The purpose of this post is purely
educational.
Using
SAP Data Intelligence (fka SAP Data Hub) and
SAP HANA for what we will achieve is the overkill. But learning how to build data pipelines while having fun and learning something about space (what we geeks all love) should be reasonable.
This selfie in NASA astronaut's suit is as far into space as I have been...
To the point. This example is used as a demo in a session
INT105 - Build Data Pipelines with SAP Data Intelligence at SAP TechEd 2020. You are more than welcome to join that session and to watch that demo. But it is not a prerequisite for following this post.
The scenario
We want to collect data about the locations on the Earth’s globe that are directly beneath the International Space Station (ISS) ?️. This would allow us to plot these locations getting a visualization similar to below.
We will use an API endpoint
https://isstracker.spaceflight.esa.int/tledata.txt provided by European Space Agency as
the source of the ISS location. It returns a
TLE (Two-line Element) record "
encoding a list of orbital elements of an Earth-orbiting object for a given point in time, [called] the epoch." (source: Wikipedia)
And further accordingly to Wikipedia:
"The format was originally intended for punch cards, encoding a set of elements on two standard 80-column cards."
We will need
to transform this TLE data into an Earth-based location for the current time, and for that we will use Python's Skyfield package:
https://pypi.org/project/skyfield/.
SAP HANA db will be our destination
to store the data for further analysis and visualization.
The setup
I'd had an instance of
SAP HANA, express edition, (ver. 2.0.45 at the time) already deployed at one of the cloud providers. To have both systems co-located I deployed an instance of
SAP Data Intelligence trial (ver. 3.0.0 at the time) to the same cloud provider in the same region.
Please note that deployment options and the choice of a IaaS vendor are not relevant in this scenario as long as an instance of SAP Data Intelligence can communicate with the instance of SAP HANA and you can access data in the SAP HANA db from an external client.
For the sake of simplicity I will use
SYSTEM
users in both system. Needless to say it is a very bad practice. And
never do this in Production!
Prerequisites
I would recommend you go through the following tutorials, if not yet familiar with SAP Data Intelligence at all:
For the steps that follow I assume you have some familiarity with the basics of SAP Data Intelligence now. I will not detail every small task or an icon to click below.
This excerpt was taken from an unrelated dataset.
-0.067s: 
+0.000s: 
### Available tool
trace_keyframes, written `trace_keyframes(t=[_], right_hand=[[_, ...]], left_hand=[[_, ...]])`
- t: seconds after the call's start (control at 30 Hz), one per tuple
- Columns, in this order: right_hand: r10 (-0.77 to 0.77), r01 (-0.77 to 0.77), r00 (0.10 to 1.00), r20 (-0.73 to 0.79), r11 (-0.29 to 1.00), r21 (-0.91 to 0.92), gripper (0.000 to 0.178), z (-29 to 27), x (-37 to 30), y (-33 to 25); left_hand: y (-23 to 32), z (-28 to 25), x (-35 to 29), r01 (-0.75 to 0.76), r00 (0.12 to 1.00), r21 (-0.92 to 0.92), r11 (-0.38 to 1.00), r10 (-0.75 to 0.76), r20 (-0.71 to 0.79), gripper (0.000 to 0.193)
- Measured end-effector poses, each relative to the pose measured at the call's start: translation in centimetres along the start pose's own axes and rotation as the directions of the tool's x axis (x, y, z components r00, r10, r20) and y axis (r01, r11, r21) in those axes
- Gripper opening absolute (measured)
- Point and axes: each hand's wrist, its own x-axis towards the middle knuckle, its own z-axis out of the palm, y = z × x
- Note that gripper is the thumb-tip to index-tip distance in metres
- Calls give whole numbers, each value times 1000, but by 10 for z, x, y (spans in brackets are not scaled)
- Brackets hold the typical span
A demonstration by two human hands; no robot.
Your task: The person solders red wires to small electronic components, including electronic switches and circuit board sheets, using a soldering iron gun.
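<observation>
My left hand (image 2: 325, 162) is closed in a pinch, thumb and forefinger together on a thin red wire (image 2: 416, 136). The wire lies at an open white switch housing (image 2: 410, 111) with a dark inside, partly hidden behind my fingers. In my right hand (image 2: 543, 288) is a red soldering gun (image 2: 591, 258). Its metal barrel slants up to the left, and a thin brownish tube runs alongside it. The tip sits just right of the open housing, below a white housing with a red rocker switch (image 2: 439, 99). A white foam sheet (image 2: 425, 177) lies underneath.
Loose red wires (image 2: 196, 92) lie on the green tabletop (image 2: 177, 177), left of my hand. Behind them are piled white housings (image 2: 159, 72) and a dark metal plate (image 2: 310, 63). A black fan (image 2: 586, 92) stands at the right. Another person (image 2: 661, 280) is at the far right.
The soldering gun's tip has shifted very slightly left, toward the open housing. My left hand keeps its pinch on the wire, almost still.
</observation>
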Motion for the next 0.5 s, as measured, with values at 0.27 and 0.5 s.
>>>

Initial pipeline in SAP Data Intelligence Modeler
Create a new
graph in the Modeler application.
Switch to the
JSON view of the graph and paste the following code.
{
"description":"ISS locations",
"processes":
{
"python3operator1":{"component":"com.sap.system.python3Operator","metadata":{"label":"Python3 Operator","extensible":true,"config":{"script":"def on_tle(tle_data):\n api.send(\"location\", tle_data)\n\napi.set_port_callback(\"tle\", on_tle)"},"additionalinports":[{"name":"tle","type":"string"}],"additionaloutports":[{"name":"location","type":"message"},{"name":"debug","type":"string"}]}},
"httpclient1":{"component":"com.sap.http.client2","metadata":{"label":"HTTP Client","config":{"pollingEnabled":true,"postConnection":{},"getConnection":{"connectionProperties":{"host":"isstracker.spaceflight.esa.int","port":443,"protocol":"HTTPS","authenticationType":"NoAuth"},"path":"tledata.txt","configurationType":"Manual"},"getPeriodInMs":10000}}},
"wiretap1":{"component":"com.sap.util.wiretap","metadata":{"label":"Wiretap","ui":"dynpath","config":{}}},
"tostringconverter1":{"component":"com.sap.util.toStringConverter","metadata":{"label":"ToString Converter","config":{}}},
"wiretap3":{"component":"com.sap.util.wiretap","metadata":{"label":"Wiretap","ui":"dynpath","config":{}}}
},
"connections":[{"src":{"port":"out","process":"httpclient1"},"tgt":{"port":"in","process":"wiretap1"}},{"src":{"port":"out","process":"wiretap1"},"tgt":{"port":"ininterface","process":"tostringconverter1"}},{"src":{"port":"outstring","process":"tostringconverter1"},"tgt":{"port":"tle","process":"python3operator1"}},{"src":{"port":"location","process":"python3operator1"},"tgt":{"port":"in","process":"wiretap3"}}],"inports":{},"outports":{},
"groups":[],
"properties":{}
}
This will import the initial graph.
Now switch back to the
Diagram view and click the
Auto-Layout icon.
In the imported pipeline check the configuration of the
HTTP Client operator:
Ingest data from the API endpoint
Save the graph with the name
community.sample.iss
and a category
Community Samples
.
Once the graph is saved (and only then) you can
execute it.
It might take a bit longer the first time while SAP Data Intelligence builds
containers to run the graph. But once you see the status changed to
Running
then right click on the first Wiretap to open it's UI.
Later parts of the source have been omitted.